───── ENTRIES SUPPLIED ─────

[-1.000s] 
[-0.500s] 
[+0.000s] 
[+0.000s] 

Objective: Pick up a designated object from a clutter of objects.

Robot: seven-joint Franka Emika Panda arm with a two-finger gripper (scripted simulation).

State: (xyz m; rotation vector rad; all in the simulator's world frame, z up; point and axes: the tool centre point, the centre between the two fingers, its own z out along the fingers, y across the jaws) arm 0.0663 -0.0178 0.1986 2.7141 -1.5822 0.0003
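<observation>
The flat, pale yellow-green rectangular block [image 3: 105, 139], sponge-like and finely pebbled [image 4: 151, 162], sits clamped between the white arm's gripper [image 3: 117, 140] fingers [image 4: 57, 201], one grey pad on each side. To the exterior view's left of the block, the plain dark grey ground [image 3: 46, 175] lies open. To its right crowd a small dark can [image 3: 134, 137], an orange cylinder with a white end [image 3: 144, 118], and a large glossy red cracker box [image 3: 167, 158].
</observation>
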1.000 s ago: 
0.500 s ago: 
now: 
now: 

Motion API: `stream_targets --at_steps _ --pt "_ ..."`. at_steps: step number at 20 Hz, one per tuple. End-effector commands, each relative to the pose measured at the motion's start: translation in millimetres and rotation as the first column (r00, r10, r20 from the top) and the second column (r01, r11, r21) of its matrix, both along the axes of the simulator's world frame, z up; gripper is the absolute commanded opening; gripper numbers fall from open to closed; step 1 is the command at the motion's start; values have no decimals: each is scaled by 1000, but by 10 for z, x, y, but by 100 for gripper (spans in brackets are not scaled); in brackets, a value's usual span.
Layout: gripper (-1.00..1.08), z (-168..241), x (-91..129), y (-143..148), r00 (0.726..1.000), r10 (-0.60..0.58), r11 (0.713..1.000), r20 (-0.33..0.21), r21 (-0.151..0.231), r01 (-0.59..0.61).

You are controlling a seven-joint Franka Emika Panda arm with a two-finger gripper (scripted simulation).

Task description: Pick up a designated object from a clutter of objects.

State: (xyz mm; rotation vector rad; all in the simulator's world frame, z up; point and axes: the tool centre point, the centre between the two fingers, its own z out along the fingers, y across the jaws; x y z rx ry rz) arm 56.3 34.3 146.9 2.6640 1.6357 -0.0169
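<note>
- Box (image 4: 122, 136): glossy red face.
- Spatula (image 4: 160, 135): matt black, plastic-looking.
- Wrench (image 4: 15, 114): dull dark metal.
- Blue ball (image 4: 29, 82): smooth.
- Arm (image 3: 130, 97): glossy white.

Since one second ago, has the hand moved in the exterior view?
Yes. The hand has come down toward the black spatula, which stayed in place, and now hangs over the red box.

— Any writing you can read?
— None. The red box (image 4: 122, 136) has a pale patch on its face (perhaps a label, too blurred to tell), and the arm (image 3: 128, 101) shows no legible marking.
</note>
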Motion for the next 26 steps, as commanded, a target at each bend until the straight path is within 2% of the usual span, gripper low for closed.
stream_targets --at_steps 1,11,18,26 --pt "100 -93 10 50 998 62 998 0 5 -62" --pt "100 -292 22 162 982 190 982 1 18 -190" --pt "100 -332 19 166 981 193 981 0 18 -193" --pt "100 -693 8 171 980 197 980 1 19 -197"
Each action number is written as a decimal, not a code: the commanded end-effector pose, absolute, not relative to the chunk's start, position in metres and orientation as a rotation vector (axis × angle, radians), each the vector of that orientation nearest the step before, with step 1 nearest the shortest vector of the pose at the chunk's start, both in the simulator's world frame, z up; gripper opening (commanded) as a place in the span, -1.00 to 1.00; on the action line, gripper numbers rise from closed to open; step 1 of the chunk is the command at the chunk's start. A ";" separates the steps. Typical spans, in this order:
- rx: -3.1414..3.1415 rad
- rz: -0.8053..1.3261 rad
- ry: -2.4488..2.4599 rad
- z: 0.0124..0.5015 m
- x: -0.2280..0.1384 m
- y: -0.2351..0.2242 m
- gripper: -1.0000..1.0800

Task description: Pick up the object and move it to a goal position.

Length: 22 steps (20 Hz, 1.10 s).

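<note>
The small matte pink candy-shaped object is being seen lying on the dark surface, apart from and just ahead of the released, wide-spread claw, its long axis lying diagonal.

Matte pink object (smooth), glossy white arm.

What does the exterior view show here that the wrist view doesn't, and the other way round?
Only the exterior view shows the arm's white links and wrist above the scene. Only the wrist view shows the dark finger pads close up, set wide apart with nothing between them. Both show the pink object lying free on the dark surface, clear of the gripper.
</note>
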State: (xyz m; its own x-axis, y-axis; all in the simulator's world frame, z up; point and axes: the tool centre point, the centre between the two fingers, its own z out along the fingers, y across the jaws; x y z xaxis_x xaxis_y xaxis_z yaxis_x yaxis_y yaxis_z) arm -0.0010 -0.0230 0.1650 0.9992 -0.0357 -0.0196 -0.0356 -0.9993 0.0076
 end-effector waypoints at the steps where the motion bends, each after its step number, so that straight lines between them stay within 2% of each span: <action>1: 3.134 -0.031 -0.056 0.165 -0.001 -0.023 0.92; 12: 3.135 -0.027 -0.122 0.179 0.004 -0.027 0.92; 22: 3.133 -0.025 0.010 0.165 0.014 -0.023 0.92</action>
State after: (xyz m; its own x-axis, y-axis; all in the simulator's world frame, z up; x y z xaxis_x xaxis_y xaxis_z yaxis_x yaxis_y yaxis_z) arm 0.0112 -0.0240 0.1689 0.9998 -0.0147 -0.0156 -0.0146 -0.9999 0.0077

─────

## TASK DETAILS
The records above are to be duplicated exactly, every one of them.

## WRITTEN SOLUTION
[-1.000s] 
[-0.500s] 
[+0.000s] 
[+0.000s] 

Objective: Pick up a designated object from a clutter of objects.

Robot: seven-joint Franka Emika Panda arm with a two-finger gripper (scripted simulation).

State: (xyz m; rotation vector rad; all in the simulator's world frame, z up; point and axes: the tool centre point, the centre between the two fingers, its own z out along the fingers, y across the jaws) arm 0.0663 -0.0178 0.1986 2.7141 -1.5822 0.0003
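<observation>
The flat, pale yellow-green rectangular block [image 3: 105, 139], sponge-like and finely pebbled [image 4: 151, 162], sits clamped between the white arm's gripper [image 3: 117, 140] fingers [image 4: 57, 201], one grey pad on each side. To the exterior view's left of the block, the plain dark grey ground [image 3: 46, 175] lies open. To its right crowd a small dark can [image 3: 134, 137], an orange cylinder with a white end [image 3: 144, 118], and a large glossy red cracker box [image 3: 167, 158].
</observation>
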1.000 s ago: 
0.500 s ago: 
now: 
now: 

Motion API: `stream_targets --at_steps _ --pt "_ ..."`. at_steps: step number at 20 Hz, one per tuple. End-effector commands, each relative to the pose measured at the motion's start: translation in millimetres and rotation as the first column (r00, r10, r20 from the top) and the second column (r01, r11, r21) of its matrix, both along the axes of the simulator's world frame, z up; gripper is the absolute commanded opening; gripper numbers fall from open to closed; step 1 is the command at the motion's start; values have no decimals: each is scaled by 1000, but by 10 for z, x, y, but by 100 for gripper (spans in brackets are not scaled); in brackets, a value's usual span.
Layout: gripper (-1.00..1.08), z (-168..241), x (-91..129), y (-143..148), r00 (0.726..1.000), r10 (-0.60..0.58), r11 (0.713..1.000), r20 (-0.33..0.21), r21 (-0.151..0.231), r01 (-0.59..0.61).

You are controlling a seven-joint Franka Emika Panda arm with a two-finger gripper (scripted simulation).

Task description: Pick up a designated object from a clutter of objects.

State: (xyz mm; rotation vector rad; all in the simulator's world frame, z up; point and axes: the tool centre point, the centre between the two fingers, its own z out along the fingers, y across the jaws; x y z rx ry rz) arm 56.3 34.3 146.9 2.6640 1.6357 -0.0169
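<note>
- Box (image 4: 122, 136): glossy red face.
- Spatula (image 4: 160, 135): matt black, plastic-looking.
- Wrench (image 4: 15, 114): dull dark metal.
- Blue ball (image 4: 29, 82): smooth.
- Arm (image 3: 130, 97): glossy white.

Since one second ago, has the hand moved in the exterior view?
Yes. The hand has come down toward the black spatula, which stayed in place, and now hangs over the red box.

— Any writing you can read?
— None. The red box (image 4: 122, 136) has a pale patch on its face (perhaps a label, too blurred to tell), and the arm (image 3: 128, 101) shows no legible marking.
</note>
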Motion for the next 26 steps, as commanded, a target at each bend until the straight path is within 2% of the usual span, gripper low for closed.
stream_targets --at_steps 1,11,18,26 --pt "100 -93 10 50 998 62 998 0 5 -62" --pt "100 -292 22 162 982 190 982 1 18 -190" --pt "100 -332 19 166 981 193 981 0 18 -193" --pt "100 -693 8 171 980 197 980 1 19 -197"
Each action number is written as a decimal, not a code: the commanded end-effector pose, absolute, not relative to the chunk's start, position in metres and orientation as a rotation vector (axis × angle, radians), each the vector of that orientation nearest the step before, with step 1 nearest the shortest vector of the pose at the chunk's start, both in the simulator's world frame, z up; gripper opening (commanded) as a place in the span, -1.00 to 1.00; on the action line, gripper numbers rise from closed to open; step 1 of the chunk is the command at the chunk's start. A ";" separates the steps. Typical spans, in this order:
- rx: -3.1414..3.1415 rad
- rz: -0.8053..1.3261 rad
- ry: -2.4488..2.4599 rad
- z: 0.0124..0.5015 m
- x: -0.2280..0.1384 m
- y: -0.2351..0.2242 m
- gripper: -1.0000..1.0800

Task description: Pick up the object and move it to a goal position.

Length: 22 steps (20 Hz, 1.10 s).

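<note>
The small matte pink candy-shaped object is being seen lying on the dark surface, apart from and just ahead of the released, wide-spread claw, its long axis lying diagonal.

Matte pink object (smooth), glossy white arm.

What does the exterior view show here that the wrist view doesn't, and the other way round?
Only the exterior view shows the arm's white links and wrist above the scene. Only the wrist view shows the dark finger pads close up, set wide apart with nothing between them. Both show the pink object lying free on the dark surface, clear of the gripper.
</note>
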State: (xyz m; its own x-axis, y-axis; all in the simulator's world frame, z up; point and axes: the tool centre point, the centre between the two fingers, its own z out along the fingers, y across the jaws; x y z xaxis_x xaxis_y xaxis_z yaxis_x yaxis_y yaxis_z) arm -0.0010 -0.0230 0.1650 0.9992 -0.0357 -0.0196 -0.0356 -0.9993 0.0076
 end-effector waypoints at the steps where the motion bends, each after its step number, so that straight lines between them stay within 2% of each span: <action>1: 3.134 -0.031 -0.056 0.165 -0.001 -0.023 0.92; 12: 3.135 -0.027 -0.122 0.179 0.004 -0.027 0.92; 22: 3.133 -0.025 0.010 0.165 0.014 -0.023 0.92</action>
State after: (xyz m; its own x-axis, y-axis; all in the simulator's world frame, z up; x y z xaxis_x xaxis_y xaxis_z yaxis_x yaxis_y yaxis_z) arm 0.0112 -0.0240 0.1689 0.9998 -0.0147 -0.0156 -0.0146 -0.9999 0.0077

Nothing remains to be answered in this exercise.